The default username is SevOneUser.

Set password for default username SevOneUser


$ podman exec -it nms-nms-nms /bin/bash

$ SevOne-act prometheus credential-change --username SevOneUser --password <password>

If you choose to change the username and password, enter the new <username> and <password> in the following commands.

Example: Set username & password


$ podman exec -it nms-nms-nms /bin/bash

$ SevOne-act prometheus credential-change --username <username> --password <password>

The configuration files can be found in the following location.

File Description
/config/prometheus/prometheus.yml The main Prometheus configuration file. It includes the configuration for each peer in the cluster and the available Alert Managers.
/config/prometheus/rules.yml Defines the rules to use in order to trigger alerts.
/config/alertmanager/alertmanager.yml The Alert Manager configuration file. It is automatically populated with the configured SMTP settings in SevOne NMS upon the start of the service(s).

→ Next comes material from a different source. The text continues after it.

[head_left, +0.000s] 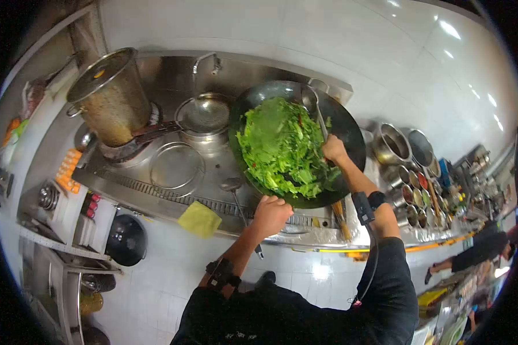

Enable / Disable Rule for Alert

Rules to trigger alerts are defined in /config/prometheus/rules.yml file.

Sample section of /config/prometheus/rules.yml file

groups:
- name: SevOne Rules
  rules:
 
 
  - alert: SevOne Core Processes are not running
    expr: core_processes_info{not_running_services!=""}
    for: 10s
    labels:
      severity: critical
    annotations:
      summary: "SevOne Core Processes like {{ $labels.not_running_services }} are not running on {{ $labels.peer_ip }}."
      description: "Please run `SevOne-act check services` on {{ $labels.peer_ip }}."
 
 
  - alert: SevOne Peer State information unavailable
    expr: peer_state_info{healthy="0"}
    for: 10s
    labels:
      severity: critical
    annotations:
      summary: "Peer State information is unavailable on a peer"
      description: "{{ $labels.peerstateinfo }}"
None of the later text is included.